Tom Moore may not be the mother of invention at his company, but he is the father of quality.
Moore, CEO of Cord Blood Registry, founded the company with his daughter in 1995 with the idea of creating a company that collects and stores the stem-cell-rich blood from a newborn’s umbilical cord. That concept put them on the map, and there was one business lesson Moore immediately applied at CBR: Quality comes first in everything.
“If you don’t have quality, you end up being a commodity; you can’t differentiate,” Moore says. “I learned a long time ago that a very high-quality company is less expensive than a company that continues to make mistakes.”
So as CBR has grown to more than $100 million in annual revenue, Moore has built the company’s employee base carefully, getting to 300 employees one quality person at a time.
Smart Business spoke with Moore about how to hold people accountable for quality and why building a business is like opening a paint tin.
Don’t add people until you’re good and ready. I’ve always likened starting a business to taking the top off a paint tin. To take that top off, you can kind of wrench it off in one fell swoop, and you end up with paint all over the place, or you go around that tin lid two or three times with incremental movement.
You need to add people, but if you try to do it in one fell swoop, you’ll end up failing and creating a problem that you’ll then have to clean up. So our progress is incremental, and as you do that, you are developing people who understand the business inside of the business.

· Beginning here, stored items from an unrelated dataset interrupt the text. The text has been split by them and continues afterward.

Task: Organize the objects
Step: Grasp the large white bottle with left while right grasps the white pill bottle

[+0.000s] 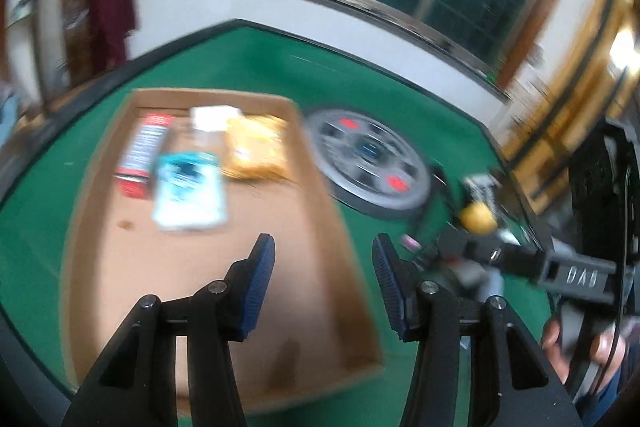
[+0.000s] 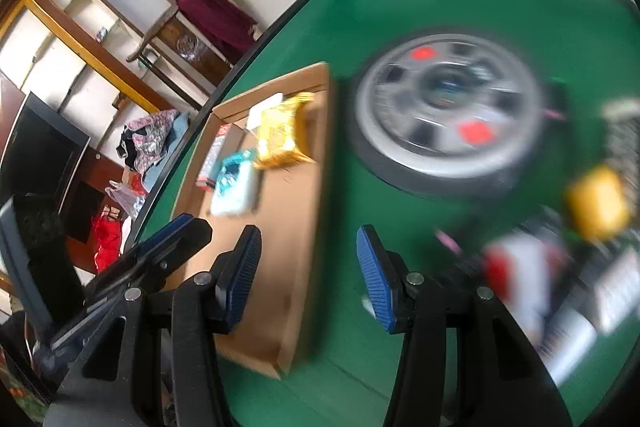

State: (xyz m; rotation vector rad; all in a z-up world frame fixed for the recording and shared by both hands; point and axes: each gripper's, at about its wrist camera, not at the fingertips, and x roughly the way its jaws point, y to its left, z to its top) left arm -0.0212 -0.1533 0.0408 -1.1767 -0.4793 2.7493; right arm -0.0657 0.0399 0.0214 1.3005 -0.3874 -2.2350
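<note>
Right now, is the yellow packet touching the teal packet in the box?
Apart. In the left wrist view, bare cardboard shows between the yellow packet and the teal packet.

Only one text can be read: raised letters "DAS", or possibly "DAB", seen on the black body of the right gripper (image 1: 576,277) at the right of the left wrist view. Print on the red box (image 1: 142,155), the teal packet (image 1: 188,187) and the yellow packet (image 1: 256,147) in the cardboard tray (image 1: 100,163) is too blurred to be read.
</note>
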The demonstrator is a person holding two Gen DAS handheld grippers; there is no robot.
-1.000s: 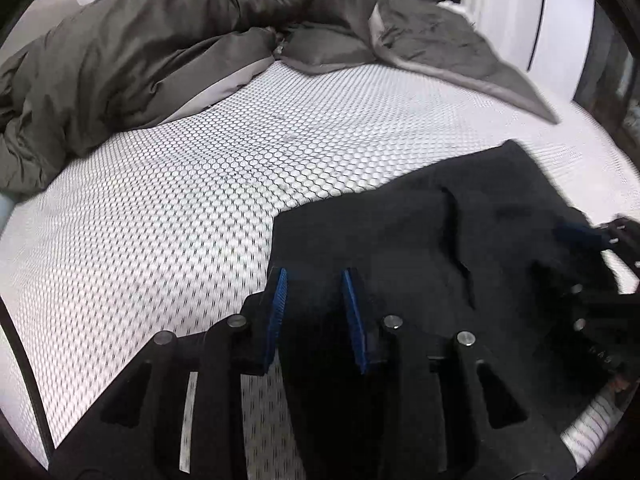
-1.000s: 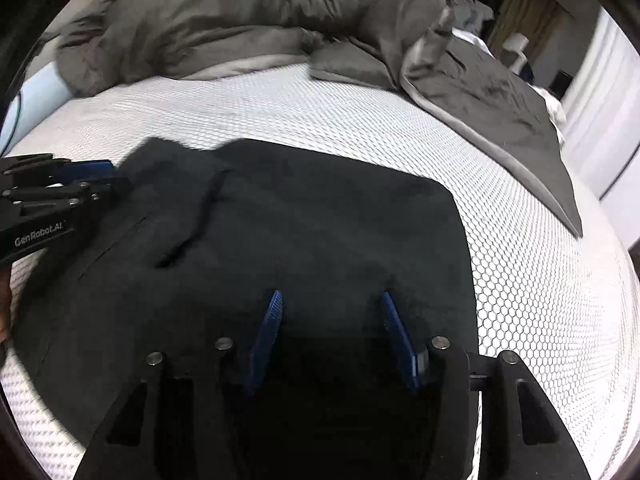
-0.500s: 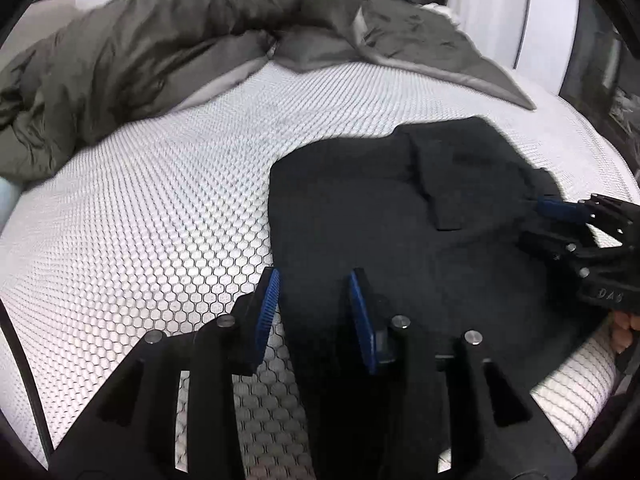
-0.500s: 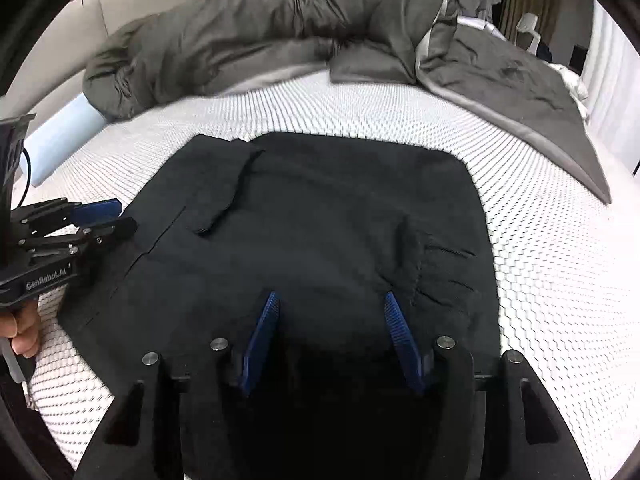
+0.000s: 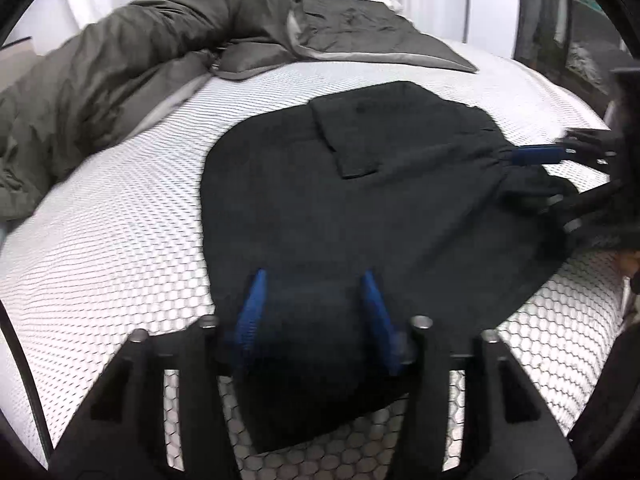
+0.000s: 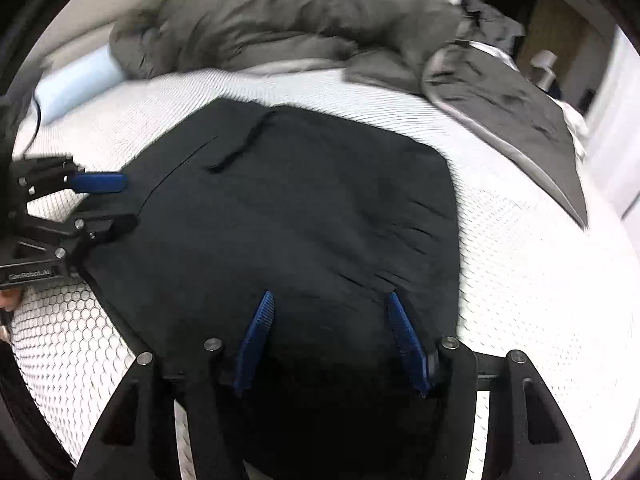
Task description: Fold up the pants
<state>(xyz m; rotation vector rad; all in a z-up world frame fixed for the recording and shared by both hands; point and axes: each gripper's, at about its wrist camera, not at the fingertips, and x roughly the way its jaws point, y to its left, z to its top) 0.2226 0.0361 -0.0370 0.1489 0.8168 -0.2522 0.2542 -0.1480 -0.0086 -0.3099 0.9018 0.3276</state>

So you really have to want to add a slot, you have to justify it. As you add people, if you add them too fast, it’s back to the paint tin analogy; you can lose process because you have new people reporting to new people reporting to new people, and all of the sudden, you’ve lost culture. So that’s something you always have to keep a vigilant eye on, and the best way to manage that is head-count control.
As we look at adding new positions, we say, ‘Why are we really doing this, what value is that going to add, and is it really required?’ because if you’re just bringing in another body, so to speak, it doesn’t really add value, it adds more complexity. Whenever you bring in a lot of people all at the same time, you risk losing your culture, losing your processes and losing what you’re all about.
And it’s not that those people don’t try to do the best job possible, they do, but they’re all from different backgrounds and companies, so they make up their own processes.
Hire someone who is passionate about quality. I think what the prime characteristic or thing that I look for is, can the guy taste it, does he have the desire to really contribute? So it’s not, does he have the desire to earn money? Obviously, everybody needs a paycheck, but it’s more than that. He has to have the desire and the fire in his belly to do great things — and whether that’s a person who is on our processing floor or that’s an executive, it doesn’t make any difference.
You have to get in their head and find out what it’s all about for them. If somebody is coming in the door and they’re looking to make millions, that’s the wrong predicate because going after the money is not where to build something.
There are not set questions (to ask). It’s really like, ‘What motivates you, what turns you on, where do you want to go, what do you want to do?’
I was talking to one of the people who came to work for us here, and he said, ‘You know, I walked into the building and talked to a few people, and I want to work for this company.’
And he’s done a phenomenal job; he just wanted to work for CBR.
Create a process for quality accountability. We push empowerment down to lower levels of the company and make sure our people are empowered but also that they’re accountable and responsible.
Our customers give us a report card — we get about 100 report cards a day from our clients, and they fill them out online, and they tell us what they think of our service. We have what we call ‘in the reds,’ and an ‘in the red’ is somebody who is not satisfied. And if there is a ‘not satisfied,’ I get a copy of it, my COO gets a copy, the department manager does as well as the person who handled that call.
And that department manager has to contact that client within 48 hours and report back and find out what we could have done to make that interaction outstanding. Everybody knows what ‘in the red’ is, but an ‘in the red’ is an opportunity for us to improve.
It’s not a scolding at all. In fact, we ... take the whole customer improvement process as an opportunity for us to never have that happen again. And if that never happens again, you never have to fix it again, and that says you have a lower cost of product because you start to run it very efficiently.
What your quality process helps you do is become the leader in the market — and that’s why I said quality is cheap, because you have lower cost.